Companies can either find themselves spending time and resources investigating complaints that should rather be dealt with as internal grievances or, perhaps even more worrying, risk missing serious complaints because of AI’s choice of words or phrases. Again, there is no substitute for human judgment.

AI advice and legal privilege 

It is becoming more and more common for individuals and organisations to use AI to check the professional advice they receive from human advisers. However,

AI is not protected by privilege (as human advisers are), which can be problematic in disputes. Unlike legal advice obtained from a human lawyer, AI-generated advice might be discoverable and therefore have to be disclosed in future litigation.

South Africa has already had at least one case where input and output were found in court not to be protected by privilege. Our laws regarding privilege have changed over the years, becoming very complicated, and it is essential in a dispute situation to be extremely careful about what information is inputted into or obtained from AI.

Accountability if AI goes wrong

 As recent events have shown, AI hallucination is real and if it occurs, can be a major liability risk for businesses. The (now withdrawn) draft South African AI policy and framework talks about accountability for AI outcomes and specifically mentions creating accountability lines that lead to a named accountability official or entity.

This underscores the notion that using AI is not a way to avoid responsibility and accountability, and that human intervention is critical. It also speaks to the idea that accountability needs to be traceable.

But liability can be difficult to trace given the number of players involved in the AI value chain, including developers, deployers and users, any of which could contribute to something going wrong with AI and making it unclear where liability lies.

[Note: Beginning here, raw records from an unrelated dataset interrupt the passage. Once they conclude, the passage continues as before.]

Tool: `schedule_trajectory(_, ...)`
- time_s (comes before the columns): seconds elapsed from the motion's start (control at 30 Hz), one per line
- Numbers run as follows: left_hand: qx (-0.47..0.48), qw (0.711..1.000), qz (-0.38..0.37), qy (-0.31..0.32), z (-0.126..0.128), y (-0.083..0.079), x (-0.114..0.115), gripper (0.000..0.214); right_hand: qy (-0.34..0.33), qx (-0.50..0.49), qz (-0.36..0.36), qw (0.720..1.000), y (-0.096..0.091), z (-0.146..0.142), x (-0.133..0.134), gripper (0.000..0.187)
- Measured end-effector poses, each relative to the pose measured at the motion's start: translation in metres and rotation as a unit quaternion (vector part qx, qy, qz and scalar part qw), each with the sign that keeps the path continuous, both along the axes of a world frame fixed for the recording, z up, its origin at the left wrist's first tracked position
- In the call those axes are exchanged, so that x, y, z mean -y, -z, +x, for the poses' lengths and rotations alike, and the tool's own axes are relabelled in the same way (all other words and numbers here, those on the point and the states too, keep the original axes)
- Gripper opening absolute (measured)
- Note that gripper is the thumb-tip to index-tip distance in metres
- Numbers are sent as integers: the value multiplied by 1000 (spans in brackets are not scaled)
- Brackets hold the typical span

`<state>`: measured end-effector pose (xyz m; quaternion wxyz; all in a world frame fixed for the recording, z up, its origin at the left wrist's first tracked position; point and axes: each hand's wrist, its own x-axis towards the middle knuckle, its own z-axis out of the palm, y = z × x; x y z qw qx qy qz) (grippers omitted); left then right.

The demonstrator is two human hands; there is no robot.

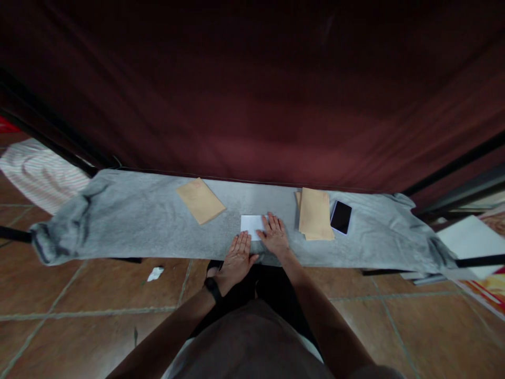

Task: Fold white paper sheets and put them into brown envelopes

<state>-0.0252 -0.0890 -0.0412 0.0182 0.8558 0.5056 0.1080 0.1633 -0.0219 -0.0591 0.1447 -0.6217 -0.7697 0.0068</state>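
Observation:
A small white sheet of paper [251, 223] lies on the grey cloth directly in front of me. My left hand [238, 258] rests flat at its lower left edge, fingers stretched out. Over its right side lies my right hand [275, 235], fingers spread, hiding that end of the sheet. To the left is a brown paper envelope [200, 201], turned at an angle; a second one seems to lie under it. On the right sits a stack of brown envelopes [315, 213], slightly fanned out.
A phone [341, 217] with a dark screen lies right of the envelope stack. The narrow table is covered by a grey cloth [138, 221], and a dark red curtain [252, 116] hangs along its far edge. A crumpled white scrap [155, 273] lies on the tiled floor.

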Motion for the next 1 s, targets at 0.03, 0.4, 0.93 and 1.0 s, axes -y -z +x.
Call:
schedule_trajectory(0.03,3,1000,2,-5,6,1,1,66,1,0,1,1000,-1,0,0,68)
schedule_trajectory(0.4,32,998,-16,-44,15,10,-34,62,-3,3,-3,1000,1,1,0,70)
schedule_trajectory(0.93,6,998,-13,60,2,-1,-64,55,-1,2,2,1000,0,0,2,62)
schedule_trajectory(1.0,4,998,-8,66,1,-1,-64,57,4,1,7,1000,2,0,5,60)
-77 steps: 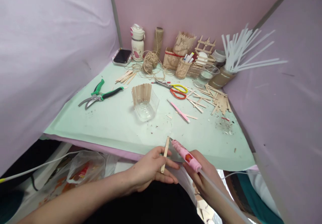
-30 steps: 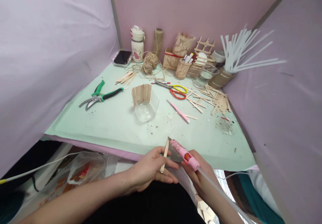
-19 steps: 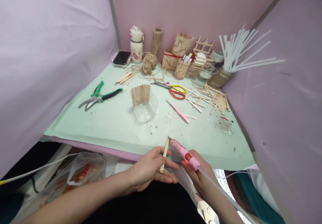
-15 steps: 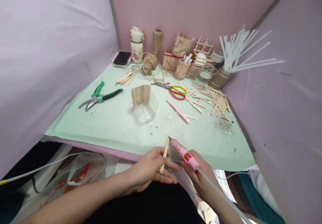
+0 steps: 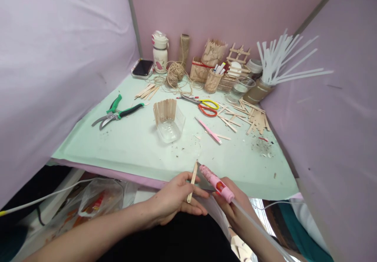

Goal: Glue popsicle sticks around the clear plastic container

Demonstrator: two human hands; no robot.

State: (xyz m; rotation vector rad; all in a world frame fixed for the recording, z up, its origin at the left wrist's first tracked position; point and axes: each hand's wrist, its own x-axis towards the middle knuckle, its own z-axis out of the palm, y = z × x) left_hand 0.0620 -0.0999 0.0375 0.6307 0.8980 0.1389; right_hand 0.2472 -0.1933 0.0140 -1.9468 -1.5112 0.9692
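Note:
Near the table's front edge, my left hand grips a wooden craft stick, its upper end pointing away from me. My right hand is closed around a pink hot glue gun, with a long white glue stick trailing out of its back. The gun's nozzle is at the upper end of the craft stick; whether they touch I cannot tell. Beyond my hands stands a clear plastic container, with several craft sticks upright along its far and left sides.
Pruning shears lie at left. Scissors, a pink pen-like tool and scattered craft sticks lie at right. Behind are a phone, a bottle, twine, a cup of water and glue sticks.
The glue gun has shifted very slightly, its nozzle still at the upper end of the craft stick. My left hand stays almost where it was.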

In light of this, the best course of action is to take steps to safeguard the business. Companies should set up AI governance structures, review and amend policies, train staff and monitor the use of AI’s impact on assets. From an external perspective, it is important to be intentional when contracting for AI and clearly allocate responsibilities and liabilities.

Last word

Business has moved from AI caution to adoption. The important thing now is to understand what AI tools do and how they are being used, and then to understand the risks and how to manage them.

This includes realising that adding an AI clause here and there to contracts and policies is not going to be enough. It also means understanding that the law is lagging and, until it catches up, aligning where possible with international best standards and the local guidance that is starting to emerge.

Finally, remember the human element.